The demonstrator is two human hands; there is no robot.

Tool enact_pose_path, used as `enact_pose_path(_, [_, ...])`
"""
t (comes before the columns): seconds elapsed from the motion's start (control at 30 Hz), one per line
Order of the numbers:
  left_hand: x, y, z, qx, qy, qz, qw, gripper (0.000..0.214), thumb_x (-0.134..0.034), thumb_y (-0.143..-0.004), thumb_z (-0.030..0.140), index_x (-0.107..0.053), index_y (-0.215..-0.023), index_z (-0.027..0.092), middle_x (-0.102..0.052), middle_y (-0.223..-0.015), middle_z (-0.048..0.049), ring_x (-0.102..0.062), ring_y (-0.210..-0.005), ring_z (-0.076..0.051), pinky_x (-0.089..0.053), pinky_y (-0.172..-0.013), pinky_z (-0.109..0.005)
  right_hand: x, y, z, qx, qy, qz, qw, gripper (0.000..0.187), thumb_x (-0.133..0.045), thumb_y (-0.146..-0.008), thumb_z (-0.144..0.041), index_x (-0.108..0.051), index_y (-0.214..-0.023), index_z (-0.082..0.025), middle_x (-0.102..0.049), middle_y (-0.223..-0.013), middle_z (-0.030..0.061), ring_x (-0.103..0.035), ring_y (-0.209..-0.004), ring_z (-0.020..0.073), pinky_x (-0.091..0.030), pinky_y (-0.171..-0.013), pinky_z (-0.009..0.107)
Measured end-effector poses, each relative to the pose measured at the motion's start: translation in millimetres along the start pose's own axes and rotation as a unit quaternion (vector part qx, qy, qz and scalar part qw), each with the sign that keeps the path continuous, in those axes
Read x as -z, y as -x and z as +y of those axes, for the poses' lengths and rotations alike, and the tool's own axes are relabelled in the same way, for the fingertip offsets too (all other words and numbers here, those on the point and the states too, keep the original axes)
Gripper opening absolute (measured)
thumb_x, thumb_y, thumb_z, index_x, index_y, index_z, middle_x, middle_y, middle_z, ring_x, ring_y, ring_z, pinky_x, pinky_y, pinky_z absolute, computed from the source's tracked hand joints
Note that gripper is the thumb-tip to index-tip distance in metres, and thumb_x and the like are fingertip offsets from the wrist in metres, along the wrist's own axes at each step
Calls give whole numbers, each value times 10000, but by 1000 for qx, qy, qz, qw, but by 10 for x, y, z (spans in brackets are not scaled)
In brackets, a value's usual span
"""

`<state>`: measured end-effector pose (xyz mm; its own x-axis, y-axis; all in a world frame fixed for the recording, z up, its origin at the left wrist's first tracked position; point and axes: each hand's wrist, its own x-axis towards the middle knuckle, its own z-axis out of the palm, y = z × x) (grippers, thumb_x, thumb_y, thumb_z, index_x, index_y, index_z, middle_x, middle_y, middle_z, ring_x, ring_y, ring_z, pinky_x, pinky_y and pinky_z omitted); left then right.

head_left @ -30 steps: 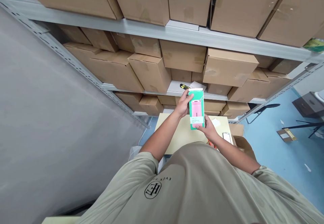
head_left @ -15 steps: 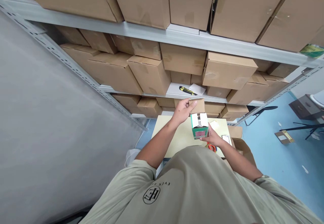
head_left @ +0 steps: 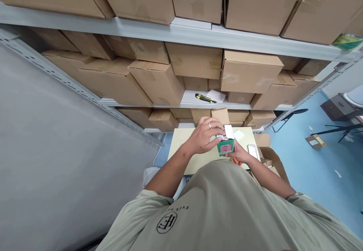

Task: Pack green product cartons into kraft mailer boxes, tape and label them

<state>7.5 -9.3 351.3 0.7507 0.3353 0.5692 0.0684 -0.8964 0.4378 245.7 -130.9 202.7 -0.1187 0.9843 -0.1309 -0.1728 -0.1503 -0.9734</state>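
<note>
A small green-and-white box [head_left: 226, 147] with a pink panel on its near face is held above the table, its top open. My right hand [head_left: 239, 153] grips the box low on its right side. Across the top left of the box lies my left hand [head_left: 204, 136], thumb and bent fingers closed on the left white flap, mostly covering it. The right white flap [head_left: 229, 131] shows upright. Behind the opening rises a brown cardboard panel [head_left: 220, 116]. What the box contains is hidden. Orange-handled scissors [head_left: 236, 161] lie partly hidden beneath my right hand.
The pale yellow table [head_left: 181, 145] bears a phone [head_left: 252, 151] and a white paper [head_left: 238, 134]. A yellow-black utility knife [head_left: 205, 98] lies on the metal shelf [head_left: 190, 99] among cardboard boxes [head_left: 252, 71]. An open carton [head_left: 273, 164] stands right of the table.
My left hand has moved from the brown panel down onto the box's left white flap. My right hand keeps its hold on the box. The view has shifted slightly.
</note>
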Motion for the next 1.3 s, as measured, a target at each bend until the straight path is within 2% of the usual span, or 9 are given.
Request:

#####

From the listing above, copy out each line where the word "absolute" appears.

Gripper opening absolute (measured)
thumb_x, thumb_y, thumb_z, index_x, index_y, index_z, middle_x, middle_y, middle_z, ring_x, ring_y, ring_z, pinky_x, pinky_y, pinky_z absolute, computed from the source's tracked hand joints

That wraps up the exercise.